▸ EXERCISE
Only lines with the string "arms" matter here; gather them from the material below.

▸ DATA BELOW
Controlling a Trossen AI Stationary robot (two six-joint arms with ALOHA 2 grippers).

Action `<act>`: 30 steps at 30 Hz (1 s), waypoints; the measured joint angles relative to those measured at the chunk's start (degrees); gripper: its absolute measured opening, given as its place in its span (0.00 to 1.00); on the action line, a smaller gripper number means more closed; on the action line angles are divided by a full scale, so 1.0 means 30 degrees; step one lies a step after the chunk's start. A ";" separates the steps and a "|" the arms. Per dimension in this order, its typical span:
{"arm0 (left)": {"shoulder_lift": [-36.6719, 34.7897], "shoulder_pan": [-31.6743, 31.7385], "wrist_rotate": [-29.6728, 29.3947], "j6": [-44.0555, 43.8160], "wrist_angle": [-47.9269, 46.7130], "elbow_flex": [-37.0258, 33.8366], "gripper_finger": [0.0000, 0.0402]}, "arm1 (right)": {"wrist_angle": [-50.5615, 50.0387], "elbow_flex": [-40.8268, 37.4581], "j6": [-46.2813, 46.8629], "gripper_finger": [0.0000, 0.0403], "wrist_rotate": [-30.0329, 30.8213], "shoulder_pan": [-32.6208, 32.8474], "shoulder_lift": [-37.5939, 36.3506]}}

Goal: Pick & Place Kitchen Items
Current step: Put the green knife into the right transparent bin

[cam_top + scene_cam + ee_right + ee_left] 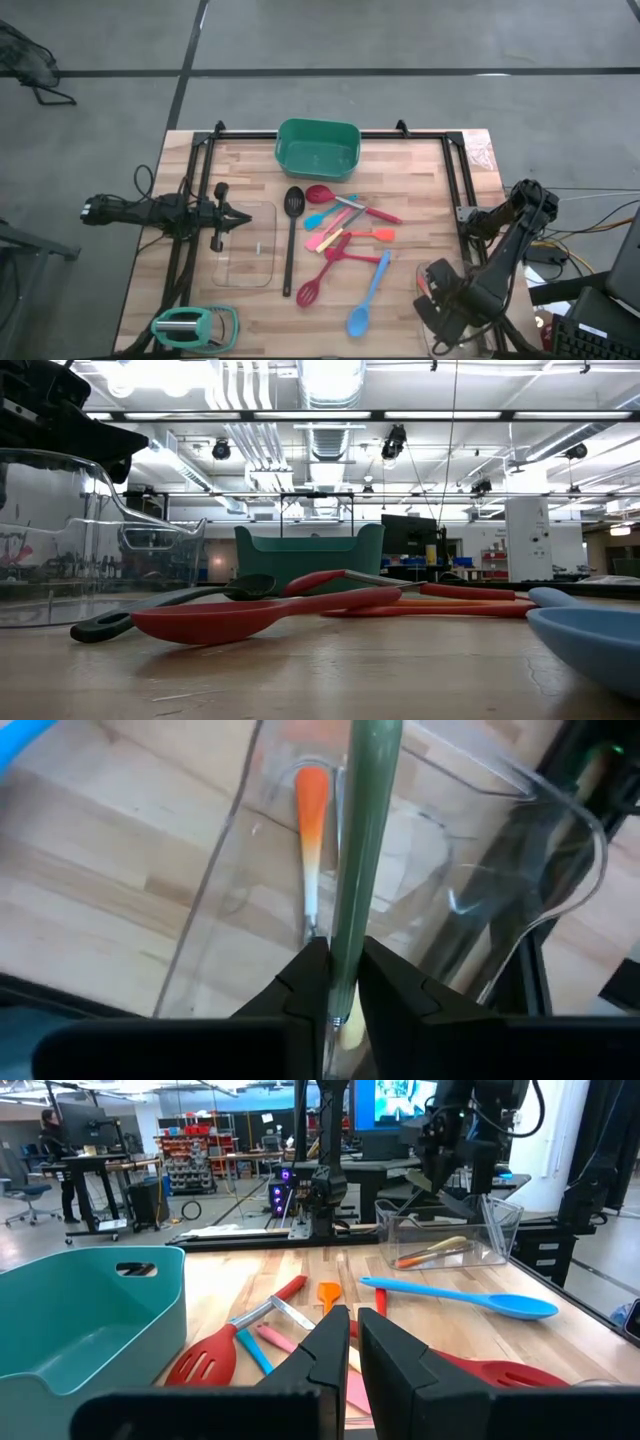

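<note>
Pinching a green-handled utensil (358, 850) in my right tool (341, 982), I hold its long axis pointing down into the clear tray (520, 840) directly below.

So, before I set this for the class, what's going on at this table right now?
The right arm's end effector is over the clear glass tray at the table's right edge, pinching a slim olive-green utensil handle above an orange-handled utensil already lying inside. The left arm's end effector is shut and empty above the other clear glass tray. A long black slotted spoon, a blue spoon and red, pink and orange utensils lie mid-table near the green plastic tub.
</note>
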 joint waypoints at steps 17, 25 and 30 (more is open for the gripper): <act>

▸ EXERCISE RESULT
Controlling a Trossen AI Stationary robot (two six-joint arms with ALOHA 2 grippers).
Action `<act>`: 30 steps at 30 Hz (1 s), waypoints; the measured joint angles relative to those measured at the chunk's start (degrees); gripper: its absolute measured opening, given as its place in its span (0.00 to 1.00); on the action line, a smaller gripper number means more closed; on the action line angles are divided by a full scale, so 1.0 means 30 degrees; step one lies a step after the chunk's start. A ";" separates the steps and a "|" the arms. Per dimension in this order, its typical span:

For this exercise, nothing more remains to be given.